As for defendant Deputy District Attorney Burns, the United States Supreme Court explained in Imbler v. Pachtman, 424 U.S. 409, 424 (1976), "a prosecutor enjoys absolute immunity from § 1983 suits for damages when he acts within the scope of his prosecutorial duties." The "[f]iling charges and initiating prosecution are functions that are integral to a prosecutor's work." Mishler v. Clift, 191 F.3d 998, 1008 (9th Cir. 1999). Prosecutors have immunity for their decisions about whether to prosecute a case. Botello v. Gammick, 413 F.3d 971, 976 (9th Cir. 2005).

Plaintiff's claim against defendant Burns is based on defendant Burns' involvement in the court action to seize the money from plaintiff's bank account. Because defendant Burns' involvement in the seizure was within the scope of his prosecutorial duties, he is entitled to absolute immunity.

For the reasons stated above, the court finds that the complaint does not state a cognizable claim against defendants Burns and Wheeler. The claims against those defendants are hereby dismissed with leave to amend.

Plaintiff may proceed forthwith to serve defendants Felker, Gower, Quezada, Phillips and Grannis and pursue his claims against only those defendants, or he may delay serving any defendant and attempt to state a cognizable claim against defendants Burns and Wheeler. If plaintiff elects to attempt to amend his complaint to state a cognizable claim against defendants Burns and Wheeler, he has thirty days in which to do so. He is not obligated to amend his complaint.
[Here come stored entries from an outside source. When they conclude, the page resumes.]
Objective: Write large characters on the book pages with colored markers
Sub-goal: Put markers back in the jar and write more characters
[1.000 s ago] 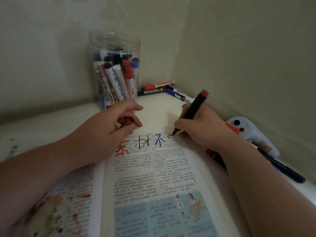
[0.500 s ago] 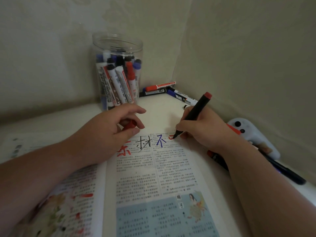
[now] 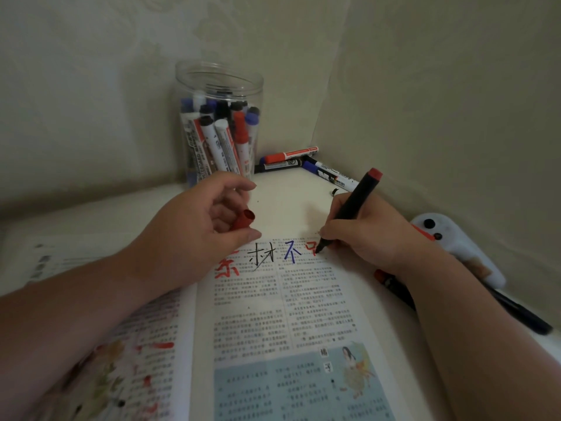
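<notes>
right hand (image 3: 375,238) grips marker (image 3: 355,205), tip on book (image 3: 273,314); left hand (image 3: 194,235) holds cap (image 3: 243,221); jar (image 3: 185,86), loose markers (image 3: 288,154) behind

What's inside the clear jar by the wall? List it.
The clear jar holds whiteboard markers standing on end, capped black, blue and red. The left hand covers part of its base; their count is unclear.

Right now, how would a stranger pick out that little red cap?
Find the open printed book. At its top edge, the left hand curls round a short red plastic marker cap. Unlike the markers in the clear plastic jar behind, it is a hollow stub with no pen attached.
</notes>
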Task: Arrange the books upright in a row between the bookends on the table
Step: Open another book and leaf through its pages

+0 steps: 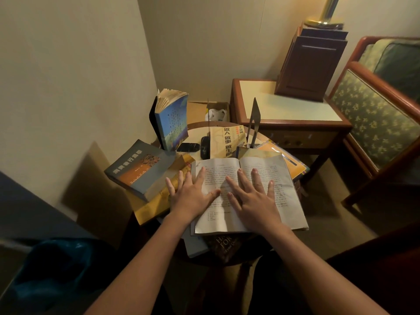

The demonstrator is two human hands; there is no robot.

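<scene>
Books lie in a messy pile on the small round desk (194,133). The left hand (192,194) and right hand (252,198) lie flat on the open book (279,185), fingers spread, gripping nothing. A blue book (170,123) stands at the back. A yellow book (227,139) leans between the bookends (254,119). The grey book (141,169) sits tilted at the pile's left edge. Lifting the open book might bump it, and it could slide off.

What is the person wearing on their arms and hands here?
Nothing is worn. The left hand and the right hand are bare, with no gloves, rings, watch or bracelets. No sleeve shows anywhere between the wrists and the frame's lower edge. The dim light hides any fine marks.
</scene>
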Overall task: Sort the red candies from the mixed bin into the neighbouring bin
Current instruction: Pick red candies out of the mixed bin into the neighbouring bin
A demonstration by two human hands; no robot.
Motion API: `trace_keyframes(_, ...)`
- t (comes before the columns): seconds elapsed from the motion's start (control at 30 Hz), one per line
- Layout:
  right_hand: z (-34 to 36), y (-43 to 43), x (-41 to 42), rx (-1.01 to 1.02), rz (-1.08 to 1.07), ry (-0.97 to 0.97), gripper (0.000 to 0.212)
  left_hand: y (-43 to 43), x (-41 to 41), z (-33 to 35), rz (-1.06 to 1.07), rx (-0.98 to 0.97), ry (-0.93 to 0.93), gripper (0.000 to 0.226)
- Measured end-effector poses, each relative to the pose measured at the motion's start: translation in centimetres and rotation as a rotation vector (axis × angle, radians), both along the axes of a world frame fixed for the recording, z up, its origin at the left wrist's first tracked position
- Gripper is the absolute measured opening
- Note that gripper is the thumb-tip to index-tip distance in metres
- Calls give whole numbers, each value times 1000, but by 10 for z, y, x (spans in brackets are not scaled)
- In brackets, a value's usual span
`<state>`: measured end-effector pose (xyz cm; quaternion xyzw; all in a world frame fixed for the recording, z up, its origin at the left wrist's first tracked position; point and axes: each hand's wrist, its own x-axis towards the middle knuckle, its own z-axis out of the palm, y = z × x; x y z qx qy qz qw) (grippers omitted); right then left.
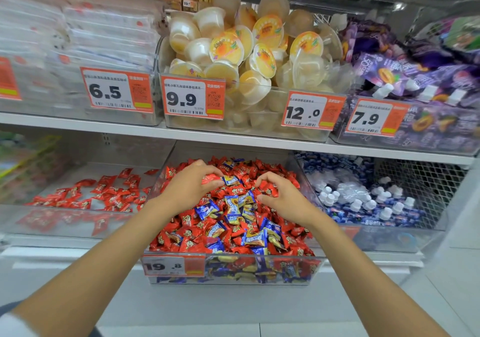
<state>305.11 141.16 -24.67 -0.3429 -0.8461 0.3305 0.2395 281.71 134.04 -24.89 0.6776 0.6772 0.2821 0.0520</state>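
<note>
In the mixed bin (pixel 228 279), the left hand (pixel 191 188) curls its fingers round a red candy (pixel 211 179); the right hand (pixel 284 197) pinches another. Light, crinkly, slippery wrappers: likely best pinched mid-body. The neighbouring bin (pixel 52 222) sits left of the fingers.

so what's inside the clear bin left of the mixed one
Only red candies, scattered thinly over the floor of the left bin. No blue wrappers show. The left forearm covers its front right corner, so what is there cannot be seen.

Head camera looks down, near mixed bin (pixel 233 271).
</note>
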Motion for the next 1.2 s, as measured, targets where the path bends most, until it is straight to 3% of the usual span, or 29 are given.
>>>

If plaintiff elects to proceed forthwith against defendants Felker, Gower, Quezada, Phillips and Grannis, against whom he has stated a potentially cognizable claim for relief, then within thirty days he must return materials for service of process enclosed herewith. In this event the court will construe plaintiff's election as consent to dismissal of all claims against defendants Burns and Wheeler without prejudice.

Any amended complaint must show the federal court has jurisdiction, the action is brought in the right place, and plaintiff is entitled to relief if plaintiff's allegations are true. It must contain a request for particular relief. Plaintiff must identify as a defendant only persons who personally participated in a substantial way in depriving plaintiff of a federal constitutional right. Johnson v. Duffy, 588 F.2d 740, 743 (9th Cir. 1978) (a person subjects another to the deprivation of a constitutional right if he does an act, participates in another's act or omits to perform an act he is legally required to do that causes the alleged deprivation). If plaintiff contends he was the victim of a conspiracy, he must identify the participants and allege their agreement to deprive him of a specific federal constitutional right.

In an amended complaint, the allegations must be set forth in numbered paragraphs. Fed. R. Civ. P. 10(b). Plaintiff may join multiple claims if they are all against a single defendant. Fed. R. Civ. P. 18(a). If plaintiff has more than one claim based upon separate transactions or occurrences, the claims must be set forth in separate paragraphs. Fed. R. Civ. P. 10(b).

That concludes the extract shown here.